### Goal of the exercise:
Only the lines that include "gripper" should be copied from the data below.

### Exercise data:
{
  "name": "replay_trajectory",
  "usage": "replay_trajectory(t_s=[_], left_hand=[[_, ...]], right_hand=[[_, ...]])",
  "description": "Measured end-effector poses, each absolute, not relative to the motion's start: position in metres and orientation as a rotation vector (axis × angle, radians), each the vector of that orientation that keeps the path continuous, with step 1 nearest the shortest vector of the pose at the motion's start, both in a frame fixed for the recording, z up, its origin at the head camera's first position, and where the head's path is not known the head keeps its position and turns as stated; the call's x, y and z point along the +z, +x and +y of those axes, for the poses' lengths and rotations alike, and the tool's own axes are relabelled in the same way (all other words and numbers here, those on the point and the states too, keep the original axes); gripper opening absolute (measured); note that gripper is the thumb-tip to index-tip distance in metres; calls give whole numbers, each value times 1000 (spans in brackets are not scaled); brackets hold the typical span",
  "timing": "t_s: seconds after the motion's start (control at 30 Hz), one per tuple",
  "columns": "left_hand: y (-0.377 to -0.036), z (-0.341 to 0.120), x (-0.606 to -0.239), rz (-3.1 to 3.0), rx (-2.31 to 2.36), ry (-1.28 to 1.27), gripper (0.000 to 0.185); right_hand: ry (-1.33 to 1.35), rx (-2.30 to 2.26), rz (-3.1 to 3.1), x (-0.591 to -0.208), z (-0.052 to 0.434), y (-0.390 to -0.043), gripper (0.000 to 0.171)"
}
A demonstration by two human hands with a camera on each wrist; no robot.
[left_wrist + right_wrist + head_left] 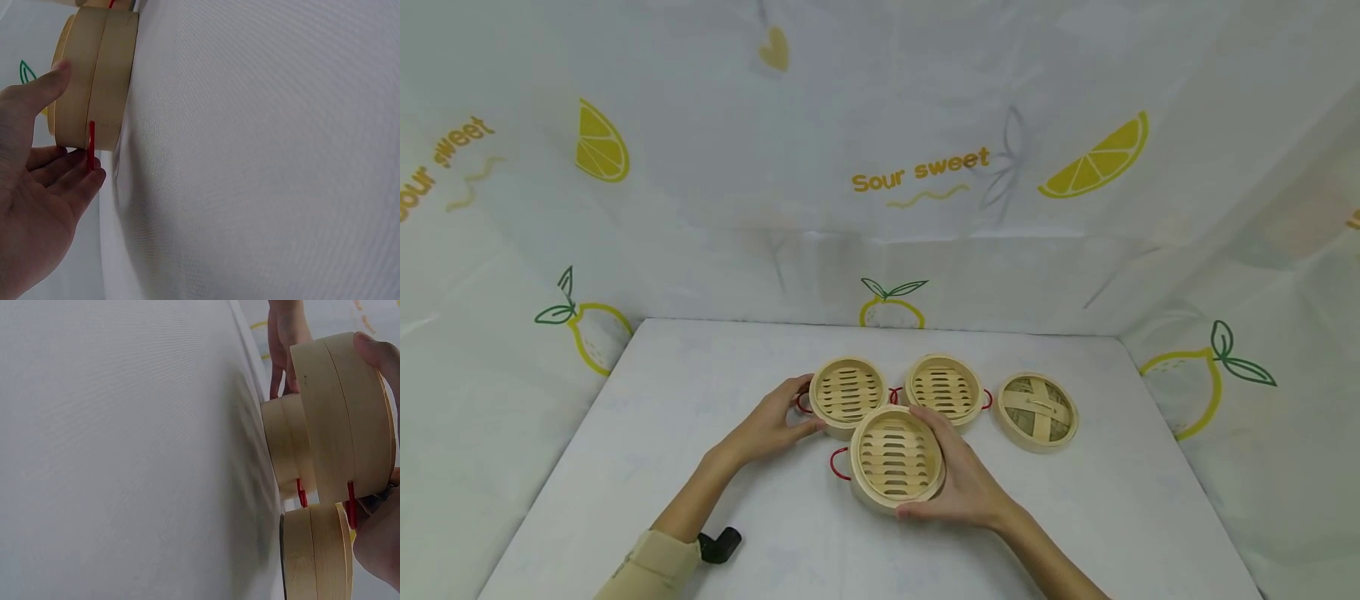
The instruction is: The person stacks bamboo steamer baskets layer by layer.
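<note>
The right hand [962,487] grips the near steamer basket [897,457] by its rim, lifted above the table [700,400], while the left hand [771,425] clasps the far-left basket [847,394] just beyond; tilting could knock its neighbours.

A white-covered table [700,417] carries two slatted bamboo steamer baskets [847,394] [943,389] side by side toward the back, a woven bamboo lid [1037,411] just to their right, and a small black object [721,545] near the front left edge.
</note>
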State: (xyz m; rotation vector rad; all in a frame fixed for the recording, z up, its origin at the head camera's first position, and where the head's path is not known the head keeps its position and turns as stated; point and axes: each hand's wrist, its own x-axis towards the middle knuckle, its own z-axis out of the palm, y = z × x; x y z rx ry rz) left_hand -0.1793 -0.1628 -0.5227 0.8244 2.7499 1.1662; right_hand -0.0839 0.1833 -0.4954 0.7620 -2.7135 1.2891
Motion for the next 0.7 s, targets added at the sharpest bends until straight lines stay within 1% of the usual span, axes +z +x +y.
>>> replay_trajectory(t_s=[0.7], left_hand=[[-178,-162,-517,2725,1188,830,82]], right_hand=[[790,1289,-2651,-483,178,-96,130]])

### Answer space:
  "description": "Measured end-effector poses, each absolute, not relative to the motion's start: position in metres and orientation as a rotation vector (axis × angle, radians), each the vector of that orientation that keeps the path continuous, with step 1 nearest the shortest vector of the pose at the motion's start, both in a frame fixed for the recording, z up, its origin at the head camera's first position, and where the head's path is not known the head keeps its position and turns as stated; the call's x, y and z point along the +z, +x and +y of those axes, for the poses' lengths and rotations alike, and the tool's own axes are relabelled in the same way (all other words and numbers here, those on the point and the states too, keep the original axes); gripper opening absolute (measured); note that gripper is the thumb-tip to index-tip distance in metres; calls give whole numbers, each value times 1000 (spans in brackets are not scaled); brackets hold the typical span",
  "columns": "left_hand: y (-0.377 to -0.036), z (-0.341 to 0.120), x (-0.606 to -0.239), rz (-3.1 to 3.0), rx (-2.31 to 2.36), ry (-1.28 to 1.27), gripper (0.000 to 0.185); right_hand: ry (-1.33 to 1.35), rx (-2.30 to 2.26), rz (-3.1 to 3.1), x (-0.591 to -0.208), z (-0.052 to 0.434), y (-0.390 to -0.043), gripper (0.000 to 0.171)"

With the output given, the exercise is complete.